• EXERCISE: Print every line of the data exactly as shown.
[Start of Attachment]
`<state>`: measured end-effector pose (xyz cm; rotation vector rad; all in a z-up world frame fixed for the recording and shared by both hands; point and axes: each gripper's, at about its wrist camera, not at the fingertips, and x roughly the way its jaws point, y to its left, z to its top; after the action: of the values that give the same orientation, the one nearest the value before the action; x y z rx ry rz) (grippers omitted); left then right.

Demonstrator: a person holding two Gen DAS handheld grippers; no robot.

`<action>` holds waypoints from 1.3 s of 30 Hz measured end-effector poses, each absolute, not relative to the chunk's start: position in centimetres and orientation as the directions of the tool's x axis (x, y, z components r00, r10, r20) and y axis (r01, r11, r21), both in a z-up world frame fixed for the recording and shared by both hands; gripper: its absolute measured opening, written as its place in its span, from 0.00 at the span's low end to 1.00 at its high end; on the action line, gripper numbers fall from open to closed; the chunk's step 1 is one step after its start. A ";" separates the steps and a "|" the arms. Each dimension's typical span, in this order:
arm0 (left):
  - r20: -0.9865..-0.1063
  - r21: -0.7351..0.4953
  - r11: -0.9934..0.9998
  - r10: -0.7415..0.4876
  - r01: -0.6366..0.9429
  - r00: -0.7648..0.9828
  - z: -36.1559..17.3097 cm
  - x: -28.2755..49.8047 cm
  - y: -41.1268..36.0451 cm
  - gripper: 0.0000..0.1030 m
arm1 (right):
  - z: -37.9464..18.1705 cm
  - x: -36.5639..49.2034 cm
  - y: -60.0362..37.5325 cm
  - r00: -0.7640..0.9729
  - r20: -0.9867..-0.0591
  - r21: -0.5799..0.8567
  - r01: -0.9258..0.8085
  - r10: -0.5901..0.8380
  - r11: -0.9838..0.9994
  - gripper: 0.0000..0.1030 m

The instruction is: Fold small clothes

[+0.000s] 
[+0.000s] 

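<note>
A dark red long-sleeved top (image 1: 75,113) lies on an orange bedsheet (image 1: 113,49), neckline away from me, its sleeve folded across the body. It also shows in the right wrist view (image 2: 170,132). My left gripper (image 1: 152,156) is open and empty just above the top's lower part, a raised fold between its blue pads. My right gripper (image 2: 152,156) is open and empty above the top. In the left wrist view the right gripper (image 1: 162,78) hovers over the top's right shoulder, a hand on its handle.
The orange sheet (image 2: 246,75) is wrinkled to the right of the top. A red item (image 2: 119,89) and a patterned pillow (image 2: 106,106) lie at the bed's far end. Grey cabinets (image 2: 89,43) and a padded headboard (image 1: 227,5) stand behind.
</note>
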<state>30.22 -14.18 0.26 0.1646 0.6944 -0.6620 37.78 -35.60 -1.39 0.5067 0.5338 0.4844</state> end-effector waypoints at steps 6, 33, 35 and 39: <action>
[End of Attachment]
• OUTPUT FOR THIS EXERCISE:
`<state>`: measured end-effector pose (xyz cm; rotation vector rad; all in a z-up world frame fixed for the recording and shared by both hands; point and axes: each gripper's, at about its wrist camera, not at the fingertips, and x roughly the way its jaws point, y to its left, z to its top; after the action: of the values that give the same orientation, the one nearest the value before the action; x y z rx ry rz) (grippers omitted); left then right.

Demonstrator: a person holding two Gen DAS handheld grippers; no robot.

`<action>` holds waypoints from 1.3 s of 30 Hz measured end-effector poses, each absolute, not relative to the chunk's start: position in centimetres and orientation as the directions of the tool's x axis (x, y, z components r00, r10, r20) and y axis (r01, r11, r21), both in a z-up world frame fixed for the recording and shared by both hands; gripper: its absolute measured opening, written as its place in its span, from 0.00 at the span's low end to 1.00 at its high end; on the action line, gripper numbers fall from open to closed; the chunk's step 1 is one step after its start. A ";" separates the steps and a "|" the arms. Each dimension's typical span, in this order:
arm0 (left):
  - r20: -0.9865..-0.1063
  - r21: -0.7351..0.4953
  - r11: -0.9934..0.9998
  - r10: -0.7415..0.4876
  - r01: -0.6366..0.9429
  - r00: -0.7648..0.9828
  - z: -36.1559..17.3097 cm
  - x: -28.2755..49.8047 cm
  - y: -41.1268..36.0451 cm
  - gripper: 0.0000..0.1030 m
arm1 (right):
  - z: -37.9464..18.1705 cm
  - x: -36.5639..49.2034 cm
  - y: -60.0362..37.5325 cm
  - r00: -0.7640..0.9729
  - r20: -0.9867..-0.0591
  - r21: -0.5799..0.8567
  - r01: -0.9258..0.8085
  - r10: -0.5901..0.8380
  - r11: -0.9838..0.9994
  - gripper: 0.0000..0.1030 m

The instruction is: Fold small clothes

[+0.000s] 
[+0.000s] 

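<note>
A dark red long-sleeved top (image 1: 75,113) lies on an orange bedsheet (image 1: 113,49), neckline away from me, its sleeve folded across the body. It also shows in the right wrist view (image 2: 170,132). My left gripper (image 1: 152,156) is open and empty just above the top's lower part, a raised fold between its blue pads. My right gripper (image 2: 152,156) is open and empty above the top. In the left wrist view the right gripper (image 1: 162,78) hovers over the top's right shoulder, a hand on its handle.
The orange sheet (image 2: 246,75) is wrinkled to the right of the top. A red item (image 2: 119,89) and a patterned pillow (image 2: 106,106) lie at the bed's far end. Grey cabinets (image 2: 89,43) and a padded headboard (image 1: 227,5) stand behind.
</note>
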<state>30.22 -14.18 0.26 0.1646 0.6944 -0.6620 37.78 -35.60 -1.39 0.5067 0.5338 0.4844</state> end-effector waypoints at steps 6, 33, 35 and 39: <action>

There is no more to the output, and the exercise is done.